## PROBLEM:
For the data below, report the number of lines that contain the string "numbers" and nothing else.

########

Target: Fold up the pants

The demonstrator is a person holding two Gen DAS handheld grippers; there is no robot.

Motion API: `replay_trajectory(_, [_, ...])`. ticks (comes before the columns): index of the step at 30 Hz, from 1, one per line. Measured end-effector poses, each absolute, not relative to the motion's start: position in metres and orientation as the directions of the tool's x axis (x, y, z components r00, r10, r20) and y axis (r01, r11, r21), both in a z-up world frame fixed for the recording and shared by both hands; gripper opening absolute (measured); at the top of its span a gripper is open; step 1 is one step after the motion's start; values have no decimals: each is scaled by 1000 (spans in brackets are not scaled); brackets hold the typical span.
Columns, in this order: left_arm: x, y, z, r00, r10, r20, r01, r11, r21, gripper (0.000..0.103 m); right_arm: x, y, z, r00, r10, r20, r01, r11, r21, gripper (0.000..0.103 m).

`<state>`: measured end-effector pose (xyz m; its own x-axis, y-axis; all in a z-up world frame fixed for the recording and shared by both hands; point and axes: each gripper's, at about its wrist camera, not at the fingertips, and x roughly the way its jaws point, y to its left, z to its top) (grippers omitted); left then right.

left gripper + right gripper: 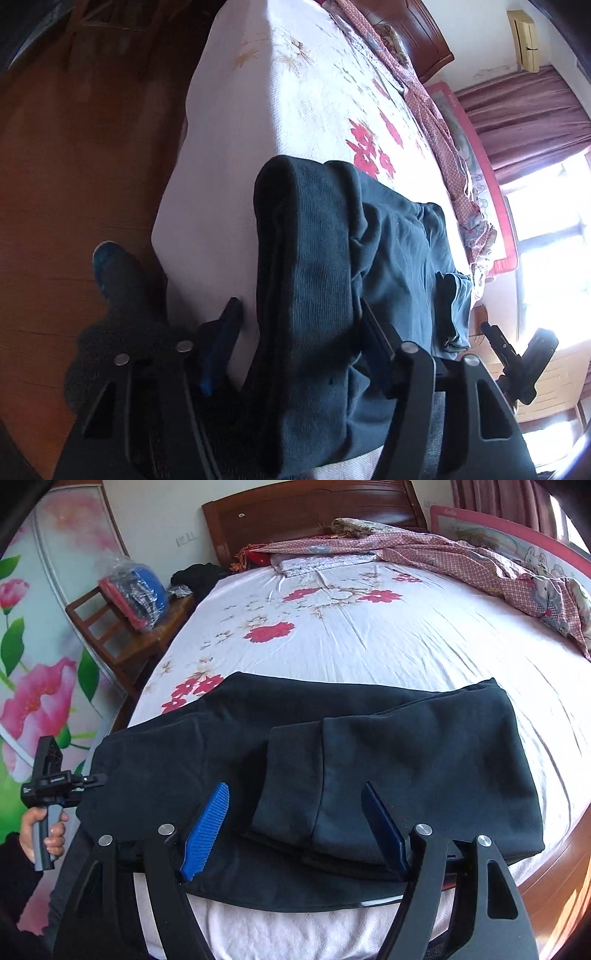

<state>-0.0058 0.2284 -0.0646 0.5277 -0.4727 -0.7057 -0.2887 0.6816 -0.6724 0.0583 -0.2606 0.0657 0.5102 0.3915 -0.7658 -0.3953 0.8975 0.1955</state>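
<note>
The bed (388, 653), under a white sheet printed with red flowers, fills most of both views. The dark pants (314, 746) lie folded across its near edge, a doubled leg end resting on top of the wider layer.

Seen from the right wrist, the right gripper (295, 830) angles down over that near edge. Its jaws stand wide apart with the blue pads (207, 830) on either side of the folded leg end, apparently not pressing it, so it is released.

The left gripper (299, 325) also points steeply down, straddling the thick end fold of the pants at the bed's corner. No earlier picture is given; whether its pads pinch the cloth I cannot tell.

In the right wrist view a hand (46, 830) at the far left clasps the left gripper's grey handle.
</note>
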Motion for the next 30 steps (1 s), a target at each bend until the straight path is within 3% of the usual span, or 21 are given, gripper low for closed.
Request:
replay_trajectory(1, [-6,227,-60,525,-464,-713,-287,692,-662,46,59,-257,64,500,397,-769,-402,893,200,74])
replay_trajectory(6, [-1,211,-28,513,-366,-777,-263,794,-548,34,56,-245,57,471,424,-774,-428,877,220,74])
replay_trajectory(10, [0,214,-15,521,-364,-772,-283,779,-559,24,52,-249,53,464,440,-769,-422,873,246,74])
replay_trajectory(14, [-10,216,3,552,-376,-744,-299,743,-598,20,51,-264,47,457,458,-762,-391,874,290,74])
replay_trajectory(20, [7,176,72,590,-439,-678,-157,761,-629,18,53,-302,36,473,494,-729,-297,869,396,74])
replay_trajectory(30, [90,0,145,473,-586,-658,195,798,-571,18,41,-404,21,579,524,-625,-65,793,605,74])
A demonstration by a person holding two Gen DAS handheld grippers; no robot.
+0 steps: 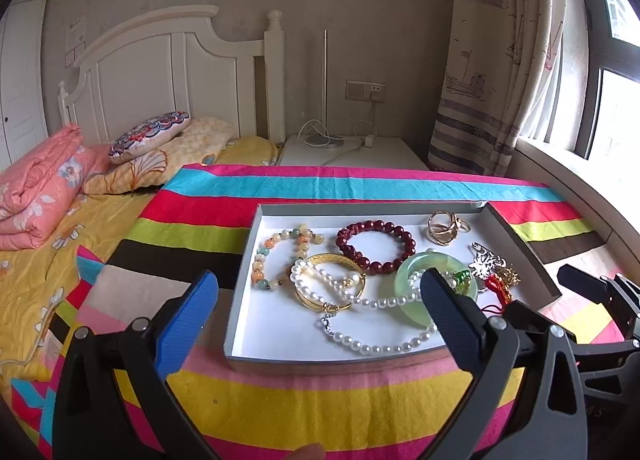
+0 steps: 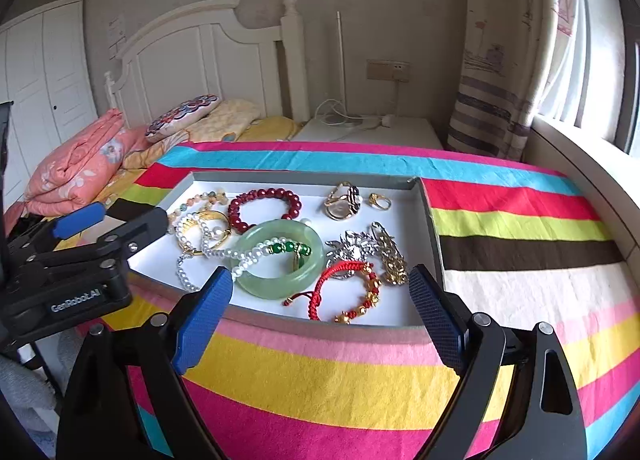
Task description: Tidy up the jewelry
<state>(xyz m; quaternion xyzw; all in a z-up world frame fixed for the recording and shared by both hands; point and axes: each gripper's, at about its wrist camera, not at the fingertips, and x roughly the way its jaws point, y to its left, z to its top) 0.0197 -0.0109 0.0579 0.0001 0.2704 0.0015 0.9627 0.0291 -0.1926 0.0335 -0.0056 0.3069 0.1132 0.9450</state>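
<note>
Both wide open and empty, left gripper (image 1: 320, 314) and right gripper (image 2: 322, 306) at tray's (image 2: 430, 220) near edge, pearl strand (image 1: 376, 302) lying near-left, closer to left.

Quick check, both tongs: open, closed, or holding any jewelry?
Left tongs: open wide, holding nothing.
Right tongs: open wide, holding nothing.
All jewelry lies in the tray.

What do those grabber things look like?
Both look alike: black forked arms with silver bolts, each tipped with a flat blue ribbed pad. That goes for the left gripper and the right gripper. In the right view, white lettering on the left gripper's black body reads GenRobot.AI.
</note>
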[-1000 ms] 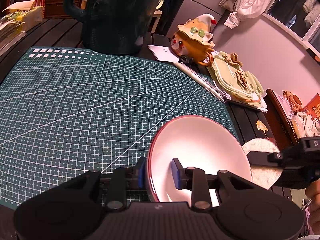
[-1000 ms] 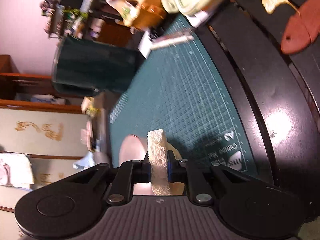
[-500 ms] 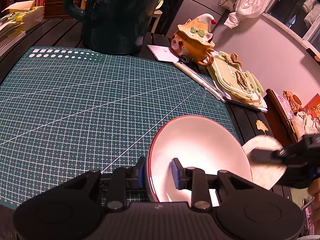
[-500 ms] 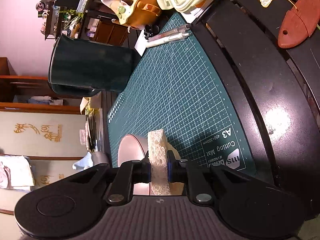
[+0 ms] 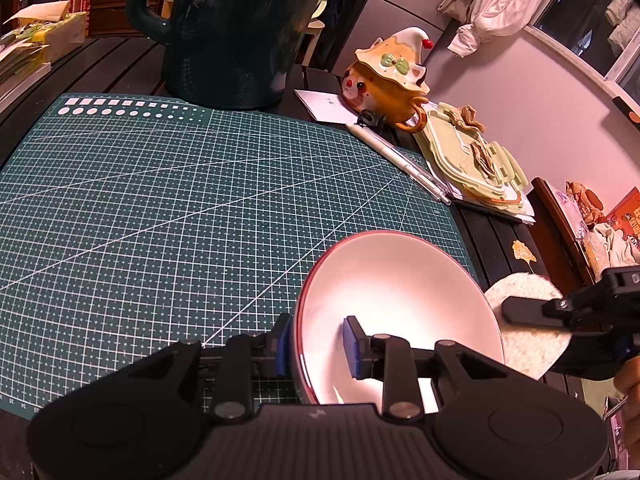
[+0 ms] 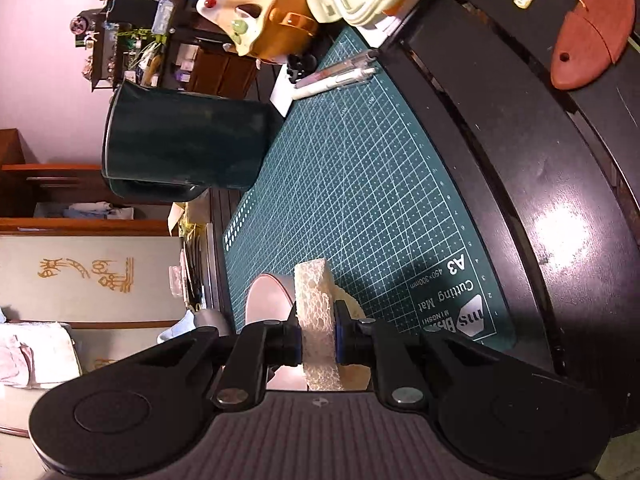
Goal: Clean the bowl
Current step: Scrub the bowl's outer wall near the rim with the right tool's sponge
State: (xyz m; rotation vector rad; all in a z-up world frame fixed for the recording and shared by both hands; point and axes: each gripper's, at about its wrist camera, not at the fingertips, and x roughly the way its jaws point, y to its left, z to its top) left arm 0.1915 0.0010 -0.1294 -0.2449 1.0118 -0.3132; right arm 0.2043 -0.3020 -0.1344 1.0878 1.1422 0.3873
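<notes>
Left gripper: jaws narrowed onto the near wall of the bowl, one blue pad outside the rim, the other inside against the white interior; bowl tilted, mouth turned toward the right.

Bowl: white inside, dark red rim, straddled by the left jaws, sitting at the near right corner of the green cutting mat; bottom edge cut off behind the left gripper's body. In the right wrist view only a sliver of the bowl visible, just left of the right jaws.

Right gripper: jaws clamped on a pale round loofah sponge, pads pressed flat on both faces, sponge standing edge-on between them and jutting forward past the tips.

Sponge from the left wrist view: disc of the sponge just right of the bowl's rim, held by the right gripper; contact with the rim impossible to judge.

Beyond the left jaws: large dark green jug at the far edge of the mat, top cut off by the frame.

Far right of the left jaws: cat-shaped mug, white pen, pale green lidded box.

Hidden or unclear: holder's hand barely visible at the right edge; near part of the sponge covered by the right gripper's body.
</notes>
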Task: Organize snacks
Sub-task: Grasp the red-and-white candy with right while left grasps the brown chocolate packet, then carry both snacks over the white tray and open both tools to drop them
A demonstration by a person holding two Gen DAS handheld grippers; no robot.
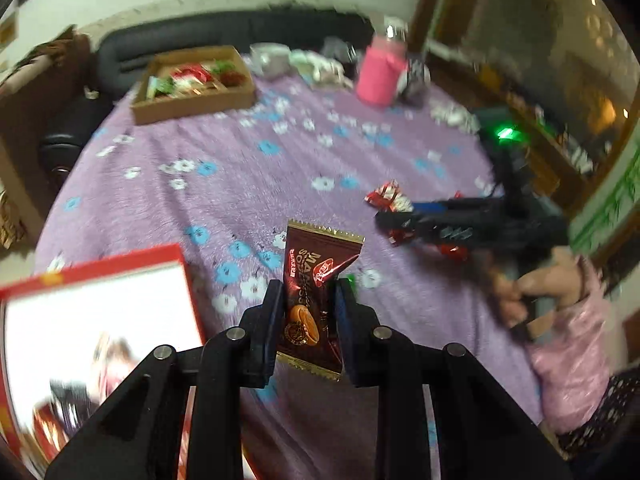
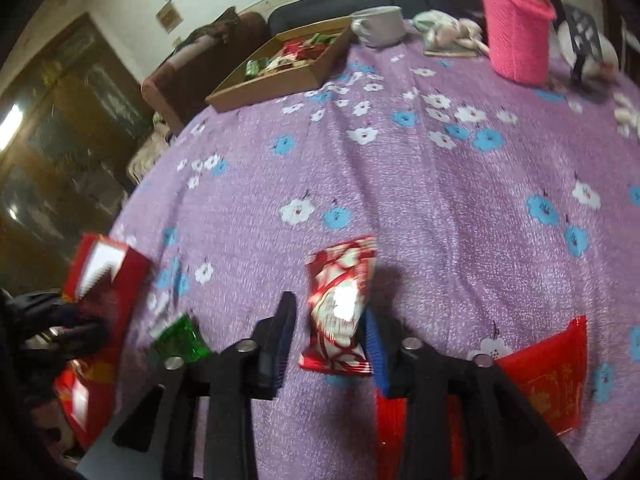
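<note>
Left gripper [image 1: 310,292] is nearly closed, its two black fingers pinching a brown coffee-candy packet [image 1: 316,300] and holding it upright above the purple flowered tablecloth [image 1: 240,184]. A red-edged box [image 1: 96,320] with a white inside sits at the lower left of that view, blurred.

Right gripper [image 2: 330,320] is partly open, with a gap on the left side of the red and white snack packet [image 2: 340,308] that stands between its fingers. The packet lies close against the blue-padded right finger [image 2: 374,344]; whether they touch cannot be told.

Near the right gripper lie one green wrapped candy [image 2: 180,338] and two red packets [image 2: 548,380], one of them partly under the gripper. At the far end of the table stand one cardboard tray [image 2: 280,80] with several snacks inside, one white mug [image 2: 380,26] and one pink knitted container [image 2: 518,36].
</note>
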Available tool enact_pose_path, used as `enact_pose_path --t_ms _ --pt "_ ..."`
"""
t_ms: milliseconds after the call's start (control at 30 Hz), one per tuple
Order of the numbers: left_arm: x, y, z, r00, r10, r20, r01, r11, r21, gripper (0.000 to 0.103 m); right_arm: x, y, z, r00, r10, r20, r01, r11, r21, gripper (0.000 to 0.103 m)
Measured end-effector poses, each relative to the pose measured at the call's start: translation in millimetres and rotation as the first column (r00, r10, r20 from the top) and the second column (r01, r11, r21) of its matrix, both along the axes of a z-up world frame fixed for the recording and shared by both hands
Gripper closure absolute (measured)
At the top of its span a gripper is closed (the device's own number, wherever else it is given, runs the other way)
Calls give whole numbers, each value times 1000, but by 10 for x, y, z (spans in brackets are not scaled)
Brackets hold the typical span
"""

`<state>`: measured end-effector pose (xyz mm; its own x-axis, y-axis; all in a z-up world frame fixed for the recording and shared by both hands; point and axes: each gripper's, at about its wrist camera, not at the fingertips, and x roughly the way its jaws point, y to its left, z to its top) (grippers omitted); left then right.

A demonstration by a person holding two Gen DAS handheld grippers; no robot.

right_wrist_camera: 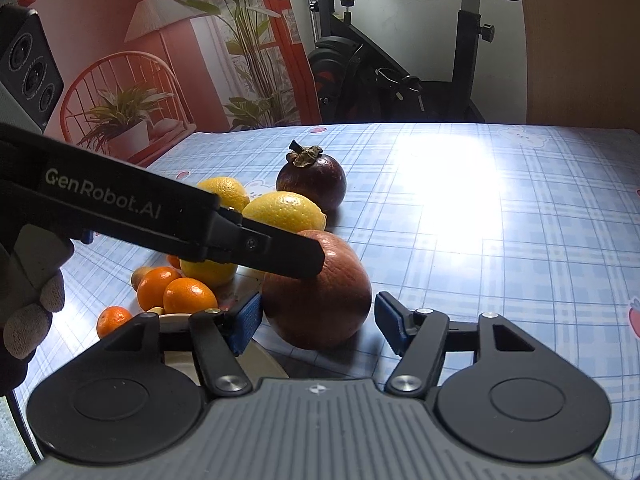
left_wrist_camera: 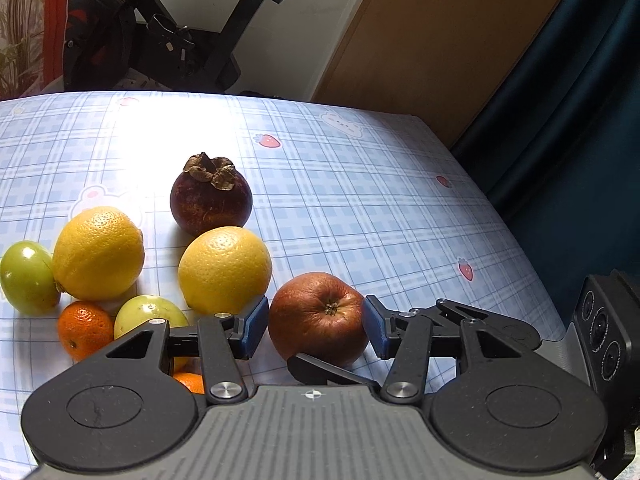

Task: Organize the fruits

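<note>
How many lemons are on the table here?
2. One lemon sits left beside a green fruit; the other lemon lies between the mangosteen and the apple. None seem hidden.

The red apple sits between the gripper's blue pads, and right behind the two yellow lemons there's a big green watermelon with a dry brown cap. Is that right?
Not quite. The fruit behind the two lemons is a dark purple mangosteen with a dry brown cap, not a green watermelon; the left wrist view shows it. The red apple does sit between the left gripper's blue pads.
</note>
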<state>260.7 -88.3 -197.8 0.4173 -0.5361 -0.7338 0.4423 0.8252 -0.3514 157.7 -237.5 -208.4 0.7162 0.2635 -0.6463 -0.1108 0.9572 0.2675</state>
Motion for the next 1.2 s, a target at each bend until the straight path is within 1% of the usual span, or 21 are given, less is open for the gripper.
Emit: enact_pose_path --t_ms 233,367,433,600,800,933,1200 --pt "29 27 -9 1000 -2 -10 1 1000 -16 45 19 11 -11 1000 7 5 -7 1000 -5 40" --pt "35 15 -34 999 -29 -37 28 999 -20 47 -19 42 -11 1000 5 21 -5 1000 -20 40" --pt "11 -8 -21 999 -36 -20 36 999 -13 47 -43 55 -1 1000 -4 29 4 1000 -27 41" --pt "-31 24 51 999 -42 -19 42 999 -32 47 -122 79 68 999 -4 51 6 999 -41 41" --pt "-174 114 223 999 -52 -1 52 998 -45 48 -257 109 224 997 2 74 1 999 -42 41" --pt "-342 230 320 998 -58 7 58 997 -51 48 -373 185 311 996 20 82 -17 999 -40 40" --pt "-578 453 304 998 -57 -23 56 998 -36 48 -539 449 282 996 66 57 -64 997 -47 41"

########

## WORKED SOLUTION:
2